#### [What to work on]
Please print out every line of the material, unchanged.

Source data START

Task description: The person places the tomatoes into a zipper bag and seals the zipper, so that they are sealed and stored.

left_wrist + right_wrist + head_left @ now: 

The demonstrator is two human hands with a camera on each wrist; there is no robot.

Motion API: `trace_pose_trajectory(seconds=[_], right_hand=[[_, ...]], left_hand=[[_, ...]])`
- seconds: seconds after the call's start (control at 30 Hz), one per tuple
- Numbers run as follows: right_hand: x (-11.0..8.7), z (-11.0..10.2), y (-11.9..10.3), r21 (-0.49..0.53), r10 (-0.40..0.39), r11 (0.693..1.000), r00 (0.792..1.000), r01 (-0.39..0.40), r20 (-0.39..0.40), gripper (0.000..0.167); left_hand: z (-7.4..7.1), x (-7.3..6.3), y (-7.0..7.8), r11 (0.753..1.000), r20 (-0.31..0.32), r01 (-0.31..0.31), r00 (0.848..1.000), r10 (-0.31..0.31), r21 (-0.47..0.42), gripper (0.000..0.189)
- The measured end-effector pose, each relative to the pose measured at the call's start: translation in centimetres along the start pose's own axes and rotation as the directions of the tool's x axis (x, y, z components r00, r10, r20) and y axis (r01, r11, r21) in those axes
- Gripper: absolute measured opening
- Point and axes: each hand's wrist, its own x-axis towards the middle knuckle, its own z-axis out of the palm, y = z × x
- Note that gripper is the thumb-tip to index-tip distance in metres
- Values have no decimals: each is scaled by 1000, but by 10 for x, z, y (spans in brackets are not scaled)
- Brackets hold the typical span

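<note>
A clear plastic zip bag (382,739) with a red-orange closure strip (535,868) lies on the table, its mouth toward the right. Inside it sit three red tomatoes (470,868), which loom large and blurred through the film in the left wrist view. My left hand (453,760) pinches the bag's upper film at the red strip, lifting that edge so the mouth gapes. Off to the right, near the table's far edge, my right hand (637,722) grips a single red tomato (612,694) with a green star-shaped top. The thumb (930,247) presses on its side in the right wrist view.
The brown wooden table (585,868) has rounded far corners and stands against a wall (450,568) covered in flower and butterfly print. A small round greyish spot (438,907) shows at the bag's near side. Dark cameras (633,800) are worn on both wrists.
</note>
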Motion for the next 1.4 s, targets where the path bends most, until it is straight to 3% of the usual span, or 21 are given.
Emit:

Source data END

#### [Written answer]
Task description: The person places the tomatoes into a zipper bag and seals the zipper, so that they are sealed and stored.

left_wrist + right_wrist + head_left @ now: 

The demonstrator is two human hands with a camera on each wrist; there is no robot.

Motion API: `trace_pose_trajectory(seconds=[_], right_hand=[[_, ...]], left_hand=[[_, ...]])`
- seconds: seconds after the call's start (control at 30 Hz), one per tuple
- Numbers run as follows: right_hand: x (-11.0..8.7), z (-11.0..10.2), y (-11.9..10.3), r21 (-0.49..0.53), r10 (-0.40..0.39), r11 (0.693..1.000), r00 (0.792..1.000), r01 (-0.39..0.40), r20 (-0.39..0.40), gripper (0.000..0.167); left_hand: z (-7.4..7.1), x (-7.3..6.3), y (-7.0..7.8), r11 (0.753..1.000), r20 (-0.31..0.32), r01 (-0.31..0.31), r00 (0.848..1.000), r10 (-0.31..0.31), r21 (-0.47..0.42), gripper (0.000..0.189)
- The measured end-effector pose, each relative to the pose measured at the call's start: translation in centimetres along the start pose's own axes and rotation as the directions of the tool's x axis (x, y, z components r00, r10, r20) and y axis (r01, r11, r21) in those axes
- Gripper: absolute measured opening
- Point and axes: each hand's wrist, its own x-axis towards the middle knuckle, its own z-axis out of the palm, y = z × x
- Note that gripper is the thumb-tip to index-tip distance in metres
- Values have no decimals: each is scaled by 1000, but by 10 for x, z, y (spans in brackets are not scaled)
- Brackets hold the typical span

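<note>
A clear plastic zip bag (382,739) with a red-orange closure strip (535,868) lies on the table, its mouth toward the right. Inside it sit three red tomatoes (470,868), which loom large and blurred through the film in the left wrist view. My left hand (453,760) pinches the bag's upper film at the red strip, lifting that edge so the mouth gapes. Off to the right, near the table's far edge, my right hand (637,722) grips a single red tomato (612,694) with a green star-shaped top. The thumb (930,247) presses on its side in the right wrist view.
The brown wooden table (585,868) has rounded far corners and stands against a wall (450,568) covered in flower and butterfly print. A small round greyish spot (438,907) shows at the bag's near side. Dark cameras (633,800) are worn on both wrists.
</note>
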Motion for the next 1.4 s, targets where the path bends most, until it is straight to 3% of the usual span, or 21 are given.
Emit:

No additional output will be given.